Nombre de dirigeants « républicains » étaient aux premières loges lors d’un récent meeting de cette organisation dans un stade de Bamako. Visage présentable d’un fondamentalisme musulman endogène, « porteur » et héraut du nouveau code de la famille, le HCI peut, il est vrai, réunir 60 000 partisans là où les rassemblements des formations politiques sont dramatiquement clairsemés.

Conséquence de cette situation : on est obligé de passer par des contorsions politiciennes et par des arrangements spécieux pour donner au Mali les apparences d’un Etat. Hors de tout cadre constitutionnel, le premier magistrat du pays n’a de président que le titre. Arc-bouté sur ses privilèges, le Premier ministre, qui a fait étalage de son incompétence, est reconduit dans ses fonctions après avoir obstinément refusé de rendre le tablier. Depuis, les CV d’apprentis-ministres affluent sur son bureau, comme si un gouvernement était extensible à l’infini.

Reclus dans son QG de Kati, à proximité de Bamako, le capitaine Sanogo savoure, sans doute avec délectation, sa victoire. Il continue de tirer les ficelles du jeu, alternant la politique de la carotte (devant ses interlocuteurs étrangers) et du bâton (comme en témoignent le récent massacre de parachutistes fidèles à l’ancien président Amadou Toumani Touré, la longue liste de « disparus », la recrudescence des ratonnades, notamment contre les journalistes, la systématisation de la torture, dénoncée par Amnesty International et Human Right Watch).

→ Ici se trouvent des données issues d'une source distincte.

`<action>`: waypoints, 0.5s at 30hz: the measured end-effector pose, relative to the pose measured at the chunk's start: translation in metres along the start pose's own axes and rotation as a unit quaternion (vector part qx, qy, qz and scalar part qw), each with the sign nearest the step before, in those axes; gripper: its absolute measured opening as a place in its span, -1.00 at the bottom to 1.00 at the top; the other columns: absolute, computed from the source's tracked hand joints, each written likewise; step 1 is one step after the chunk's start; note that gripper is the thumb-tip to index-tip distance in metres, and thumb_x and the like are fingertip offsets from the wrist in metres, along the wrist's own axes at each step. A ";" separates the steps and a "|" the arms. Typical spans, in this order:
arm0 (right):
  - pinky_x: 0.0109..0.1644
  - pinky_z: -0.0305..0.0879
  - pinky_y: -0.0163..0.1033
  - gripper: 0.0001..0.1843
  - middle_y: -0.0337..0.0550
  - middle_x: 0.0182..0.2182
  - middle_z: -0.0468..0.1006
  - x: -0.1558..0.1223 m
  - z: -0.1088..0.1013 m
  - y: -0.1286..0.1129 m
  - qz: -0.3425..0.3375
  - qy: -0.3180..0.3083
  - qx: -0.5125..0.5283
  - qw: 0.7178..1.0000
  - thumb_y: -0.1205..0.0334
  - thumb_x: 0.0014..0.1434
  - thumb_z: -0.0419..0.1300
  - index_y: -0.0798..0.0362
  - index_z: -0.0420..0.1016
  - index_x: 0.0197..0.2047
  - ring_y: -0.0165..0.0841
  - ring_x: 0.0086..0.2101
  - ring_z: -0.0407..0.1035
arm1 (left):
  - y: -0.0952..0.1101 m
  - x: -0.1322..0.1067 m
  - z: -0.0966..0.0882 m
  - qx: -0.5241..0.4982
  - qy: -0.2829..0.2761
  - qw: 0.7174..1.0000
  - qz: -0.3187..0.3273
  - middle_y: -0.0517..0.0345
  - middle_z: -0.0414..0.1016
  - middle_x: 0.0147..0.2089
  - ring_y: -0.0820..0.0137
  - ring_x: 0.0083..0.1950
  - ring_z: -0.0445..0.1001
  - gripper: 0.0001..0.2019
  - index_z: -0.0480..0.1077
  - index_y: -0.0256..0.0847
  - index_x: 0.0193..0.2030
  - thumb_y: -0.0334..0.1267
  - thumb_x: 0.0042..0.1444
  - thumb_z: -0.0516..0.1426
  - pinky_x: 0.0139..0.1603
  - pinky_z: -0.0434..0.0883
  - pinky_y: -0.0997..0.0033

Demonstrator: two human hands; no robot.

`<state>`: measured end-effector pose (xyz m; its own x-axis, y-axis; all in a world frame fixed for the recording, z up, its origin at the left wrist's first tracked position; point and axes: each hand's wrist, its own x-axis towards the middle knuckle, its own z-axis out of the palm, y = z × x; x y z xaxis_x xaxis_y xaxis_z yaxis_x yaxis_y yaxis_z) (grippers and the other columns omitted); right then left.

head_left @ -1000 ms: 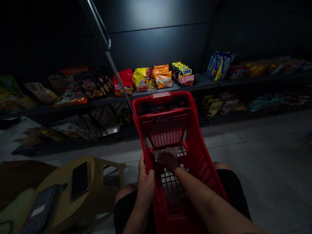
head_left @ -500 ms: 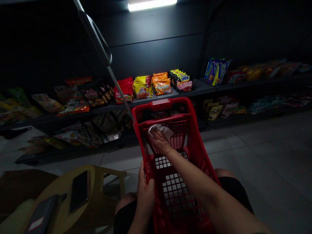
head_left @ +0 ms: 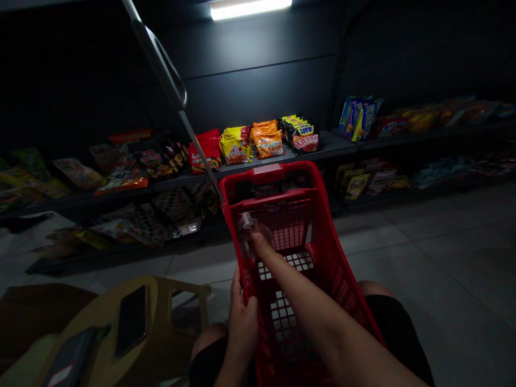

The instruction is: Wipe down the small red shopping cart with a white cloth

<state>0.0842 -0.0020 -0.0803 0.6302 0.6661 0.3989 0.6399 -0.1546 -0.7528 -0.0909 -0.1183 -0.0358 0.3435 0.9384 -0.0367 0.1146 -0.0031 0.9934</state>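
The right hand point(head_left: 253, 236) has slid left with a soft, light cloth point(head_left: 245, 224), its fingers too blurred to read; the fingers of the left hand point(head_left: 242, 317) clamp the stiff side of the red plastic shopping basket point(head_left: 282, 167).

A dark metal shelf point(head_left: 326, 144) is carrying tight rows of red, yellow and orange snack packets point(head_left: 250, 142), with blue-and-yellow boxes point(head_left: 357, 119) standing further right. Beneath it, a lower shelf point(head_left: 310, 200) is holding flatter patterned packets point(head_left: 173, 209) and small pouches point(head_left: 357, 185). The grey tile floor point(head_left: 435, 279) is supporting an olive plastic stool point(head_left: 173, 301), whose top is bearing a black smartphone point(head_left: 131, 321) and a dark flat pouch point(head_left: 70, 360).
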 end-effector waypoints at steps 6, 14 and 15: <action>0.04 0.21 -0.26 -0.71 -0.14 -0.11 0.50 0.004 -0.030 0.046 0.005 0.011 -0.083 0.996 0.32 0.13 0.12 -0.04 0.53 -0.09 -0.27 -0.08 0.32 | 0.002 0.000 -0.001 -0.028 0.002 0.999 -0.015 0.13 0.07 0.48 0.33 0.45 0.12 -0.23 -0.05 -0.05 0.47 -0.44 0.09 0.02 0.44 0.10 0.28; 0.20 0.17 -0.10 -0.54 0.08 0.21 0.29 -0.011 -0.077 0.107 0.118 -0.003 -0.229 0.966 0.38 0.15 0.03 0.08 0.38 0.13 -0.15 0.16 0.22 | 0.003 0.007 -0.001 -0.031 -0.004 0.999 -0.007 0.16 0.08 0.48 0.34 0.45 0.11 -0.21 -0.04 -0.06 0.47 -0.46 0.07 0.03 0.44 0.09 0.33; 0.16 0.21 -0.12 -0.55 0.05 0.19 0.35 -0.024 -0.076 0.107 0.100 -0.057 -0.242 0.963 0.39 0.14 0.05 0.05 0.41 0.11 -0.17 0.11 0.28 | 0.003 0.008 0.000 -0.029 -0.003 1.000 -0.003 0.17 0.09 0.48 0.34 0.46 0.10 -0.20 -0.04 -0.05 0.47 -0.46 0.06 0.04 0.45 0.08 0.33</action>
<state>0.1712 -0.0903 -0.1305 0.7278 0.6588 0.1903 0.6577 -0.5921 -0.4656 -0.0880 -0.1112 -0.0327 0.3476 0.9366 -0.0439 0.0628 0.0235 0.9977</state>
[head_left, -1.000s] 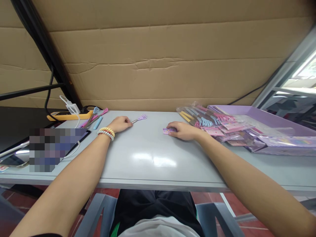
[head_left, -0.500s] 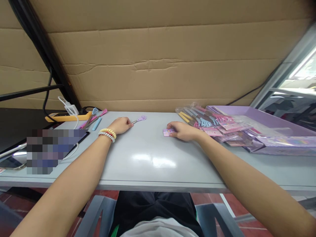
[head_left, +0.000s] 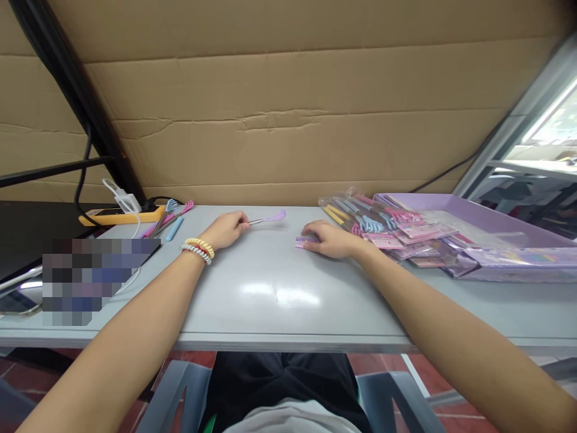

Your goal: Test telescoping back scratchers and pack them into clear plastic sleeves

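My left hand (head_left: 228, 230), with yellow and white coiled bands at the wrist, is closed around a back scratcher (head_left: 276, 216) near the back of the table. The scratcher's purple claw head and a short length of metal rod stick out to the right; its handle is hidden in the fist. My right hand (head_left: 331, 239) pinches a small purple printed card (head_left: 303, 243) between thumb and fingers, low over the tabletop. A gap separates the scratcher's claw from the card.
Right of my right hand lies a pile of bagged back scratchers (head_left: 372, 222) with pink cards, against a lilac box (head_left: 505, 264). On the left are loose scratchers (head_left: 170, 218), a light blue handle (head_left: 175, 229) and a yellow power strip (head_left: 121, 216). Cardboard (head_left: 270, 90) stands behind the table.
My left hand has moved slightly right with the back scratcher, bringing its claw nearer to the card. The card has tilted in my right hand, which stays almost in place.
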Motion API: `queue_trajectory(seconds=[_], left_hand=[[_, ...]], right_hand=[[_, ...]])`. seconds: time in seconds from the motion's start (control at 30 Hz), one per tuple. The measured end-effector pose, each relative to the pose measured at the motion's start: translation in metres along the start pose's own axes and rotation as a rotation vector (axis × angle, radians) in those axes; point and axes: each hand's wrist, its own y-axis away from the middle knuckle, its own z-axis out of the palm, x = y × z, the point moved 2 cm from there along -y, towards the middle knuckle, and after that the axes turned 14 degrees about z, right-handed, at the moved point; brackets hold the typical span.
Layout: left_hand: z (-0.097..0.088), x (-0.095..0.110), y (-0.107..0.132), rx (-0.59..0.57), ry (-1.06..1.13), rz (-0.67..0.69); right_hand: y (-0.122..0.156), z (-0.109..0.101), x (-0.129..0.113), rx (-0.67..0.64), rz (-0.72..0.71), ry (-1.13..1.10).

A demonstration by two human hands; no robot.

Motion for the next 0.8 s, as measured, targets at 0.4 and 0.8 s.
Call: queue_trajectory(seconds=[0.4,0.8], left_hand=[[0.0,0.035,-0.001,0.035,0.045,0.232],[0.001,0.043,-0.002,0.13,-0.012,0.253]], right_hand=[[0.006,-0.008,-0.011,0.159,0.003,-0.362],[0.006,-0.011,-0.019,0.139,0.071,-0.173]])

Les officiers pro-putschistes refusent toute présence militaire étrangère sur le territoire national, si ce n’est pour aider à la libération des provinces septentrionales de ses occupants… Dans ces conditions, peut-on raisonnablement demander à des soldats togolais, nigériens ou nigérians de mourir pour le Mali ?

Comment persuader les Tchadiens, dont le pays n’est pas membre de la Cédéao, d’aller au front, le sourire aux lèvres, alors que la classe politique locale joue, jusqu’à la caricature, la carte de l’irresponsabilité ? Et que dire des Occidentaux, Français en tête, qui, en dépit de leur responsabilité dans le capharnaüm actuel, se pressent à petits pas ?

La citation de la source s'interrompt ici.